Machine Learning
Algorithm
Definition
An algorithm is a step-by-step set of instructions or rules used to solve a problem or perform a task.
Machine Learning
Definition
Machine learning is a subset of artificial intelligence that enables computers to learn and make decisions from data without being explicitly programmed.
Labeled Data
Definition
Labeled data is data that has been tagged or annotated with the correct output or classification.
Unlabeled Data
Definition
Unlabeled data is data that has not been tagged or annotated with the correct output or classification.
Machine Learning Types
-
Supervised Learning
Using labeled data to train algorithms.
-
Unsupervised Learning
Using unlabeled data to discover structures or groupings.
-
Reinforcement Learning
Learning by interaction with an environment, based on rewards.
Clustering
Definition
Clustering is the process of grouping similar data points together based on their features. This method is a method of supervised learning.
Classification
Definition
Classification is the process of assigning data points to predefined categories. This method is a method of supervised learning.
Regression
Definition
Regression is the process of predicting continuous values from input data. This method is a method of unsupervised learning.
Reinforcement Learning
Definition
Reinforcement learning is a method of machine learning where an agent learns to make decisions by interacting with an environment and receiving rewards or penalties.
Clustering Algorithms
-
K-Means
A clustering algorithm that partitions data into K distinct clusters based on feature similarity.
-
Mean Shift
A clustering algorithm that iteratively shifts data points towards the mode of the data distribution.
-
K-Medoids
A clustering algorithm that partitions data into K distinct clusters based on feature similarity, using actual data points as cluster centers.
Regression Algorithms
-
Decision Tree
A supervised learning algorithm that splits data into branches to make predictions.
-
Linear Regression
A supervised learning algorithm that models the relationship between a dependent variable and one or more independent variables.
-
Logistic Regression
A supervised learning algorithm used for binary classification problems.
Classification Algorithms
-
Naive Bayes
A supervised learning algorithm based on Bayes' theorem, assuming independence between features.
-
SVM
A supervised learning algorithm that finds the optimal hyperplane to separate data points into different classes.
-
K-Nearest Neighbors
A supervised learning algorithm that classifies data points based on the majority class of their k nearest neighbors.
Simple linear regression
Simple linear regression is a statistical method that models the relationship between a dependent variable and a single independent variable by fitting a linear equation to observed data. The equation of simple linear regression is typically represented as:
$$ y = mx + b $$Multiple linear regression
Multiple linear regression is a statistical technique that models the relationship between a dependent variable and two or more independent variables by fitting a linear equation to observed data. The equation of multiple linear regression is typically represented as:
$$ y = b_0 + b_1x_1 + b_2x_2 + ... + b_nx_n $$There also exists a matrix representation of the multiple linear regression equation:
$$ \begin{bmatrix} y_1 \\ \vdots \\ y_n \end{bmatrix} = \begin{bmatrix} 1 & a_{1,1} & \cdots & a_{1,p} \\ \vdots & \vdots & \ddots & \vdots \\ 1 & a_{n,1} & \cdots & a_{n,p} \end{bmatrix} + \begin{bmatrix} \theta_0 \\ \vdots \\ \theta_p \end{bmatrix} $$Logistic regression
Definition
Logistic regression is a statistical method used for binary classification problems. It models the probability of a binary outcome based on one or more independent variables.
Sigmoid Function
The logistic regression model uses the sigmoid function to map any real value into a probability between 0 and 1:
$$ \sigma(z) = \frac{1}{1 + e^{-z}} $$Correlation matrix
Definition
A correlation matrix is a table showing correlation coefficients between variables. Each cell in the table shows the correlation between two variables.

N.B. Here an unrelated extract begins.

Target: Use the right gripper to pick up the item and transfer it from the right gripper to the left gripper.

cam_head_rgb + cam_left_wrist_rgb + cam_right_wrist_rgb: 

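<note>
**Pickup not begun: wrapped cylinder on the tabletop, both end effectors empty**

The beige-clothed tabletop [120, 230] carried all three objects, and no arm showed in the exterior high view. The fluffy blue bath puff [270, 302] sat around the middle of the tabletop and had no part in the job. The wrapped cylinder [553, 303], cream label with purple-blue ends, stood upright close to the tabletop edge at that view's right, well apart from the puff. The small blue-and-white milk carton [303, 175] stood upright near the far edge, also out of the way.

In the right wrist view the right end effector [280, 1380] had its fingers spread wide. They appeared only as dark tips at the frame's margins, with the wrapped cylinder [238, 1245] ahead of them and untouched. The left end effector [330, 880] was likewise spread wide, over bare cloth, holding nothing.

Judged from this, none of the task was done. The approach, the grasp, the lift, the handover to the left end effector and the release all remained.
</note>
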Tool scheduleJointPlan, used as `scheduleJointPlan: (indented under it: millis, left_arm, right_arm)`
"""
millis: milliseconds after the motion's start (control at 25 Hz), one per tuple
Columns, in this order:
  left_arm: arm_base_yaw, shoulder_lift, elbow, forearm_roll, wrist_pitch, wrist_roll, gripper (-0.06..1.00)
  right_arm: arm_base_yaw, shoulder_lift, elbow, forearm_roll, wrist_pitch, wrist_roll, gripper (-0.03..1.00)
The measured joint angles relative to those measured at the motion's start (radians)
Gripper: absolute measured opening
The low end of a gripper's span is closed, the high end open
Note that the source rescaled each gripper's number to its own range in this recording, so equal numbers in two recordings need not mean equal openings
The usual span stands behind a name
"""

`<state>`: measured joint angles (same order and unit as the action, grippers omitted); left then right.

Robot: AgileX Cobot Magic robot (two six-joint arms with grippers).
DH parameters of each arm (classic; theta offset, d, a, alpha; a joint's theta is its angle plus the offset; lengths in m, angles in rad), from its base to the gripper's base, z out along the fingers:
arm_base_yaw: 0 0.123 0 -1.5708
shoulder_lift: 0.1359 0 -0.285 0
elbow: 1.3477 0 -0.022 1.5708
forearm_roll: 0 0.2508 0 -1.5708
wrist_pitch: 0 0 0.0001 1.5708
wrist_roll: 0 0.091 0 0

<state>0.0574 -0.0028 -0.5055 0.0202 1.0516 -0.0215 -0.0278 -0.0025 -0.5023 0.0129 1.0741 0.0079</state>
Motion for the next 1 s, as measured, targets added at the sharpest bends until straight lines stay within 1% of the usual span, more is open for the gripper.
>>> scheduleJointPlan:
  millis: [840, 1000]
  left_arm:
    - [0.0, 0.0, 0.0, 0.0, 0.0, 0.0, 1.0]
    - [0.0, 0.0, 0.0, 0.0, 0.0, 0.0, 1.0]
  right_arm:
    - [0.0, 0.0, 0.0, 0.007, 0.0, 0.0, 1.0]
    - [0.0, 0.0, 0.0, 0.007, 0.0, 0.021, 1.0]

Evaluation metrics of Machine Learning
-
Clustering
Common metrics include silhouette score and Calinski-Harabasz index.
-
Classification
Common metrics include accuracy, precision, recall, and F1-score.
-
Regression
Common metrics include Mean Squared Error or MSE, Root Mean Squared Error or RMSE, and R-squared.
Clustering
Definition
Clustering is the task of grouping a set of objects in such a way that objects in the same group, called a cluster, are more similar to each other than to those in other groups.
Dimensionality reduction
Definition
Dimensionality reduction is the process of reducing the number of random variables under consideration by obtaining a set of principal variables.
Dimensionality Reduction Algorithms
-
Principle Component Analysis, PCA
A dimensionality reduction technique that transforms data into a new coordinate system, where the first component captures the maximum variance in the data.
-
Feature Selection
A dimensionality reduction technique that selects a subset of the original features based on their relevance to the target variable.
-
Linear Discriminant Analysis, LDA
A dimensionality reduction technique that projects data onto a new coordinate system, maximizing the separation between classes.
K-means clustering
-
Cluster
Collection of data points grouped together based on similarity. It represents a subset of the dataset that shares common characteristics.
-
Centroid:
The representative point of a cluster is called a centroid. It is the center of the samples that belong to the cluster and works as a prototype of the cluster. Finding the appropriate centroids that partition samples in a good manner is the goal of the K-means algorithm.
Definition
K-means clustering is an unsupervised machine learning algorithm that partitions a dataset into k distinct, non-overlapping clusters based on the similarity of data points. It uses unlabeled data to identify patterns.
K-Means Algorithm
-
Select the number of clusters $k$ and randomly initialize $k$ centroids.
-
Assign each data point to the nearest centroid, forming $k$ clusters.
-
Update the centroids by calculating the mean of all data points in each cluster.
Repeat steps 2 and 3 until convergence.
Remark
K-Means uses Euclidean distance $d$ to measure the similarity between data points and centroids.
$$ d = \sqrt{(x_2 - x_1)^2 + (y_2 - y_1)^2} $$K-Means Optimisation with elbow method
The elbow method is a heuristic used to determine the optimal number of
clusters $k$ in K-Means clustering. It involves plotting the sum of
squared errors or SSE against the number of clusters and identifying the
elbow
point where the rate of decrease sharply changes.
K-nearest neighbors, KNN
Definition
K-nearest neighbors is a non-parametric method used for classification and regression. In both cases, the input consists of the $k$ closest training examples in the feature space. It uses labeled data to identify patterns.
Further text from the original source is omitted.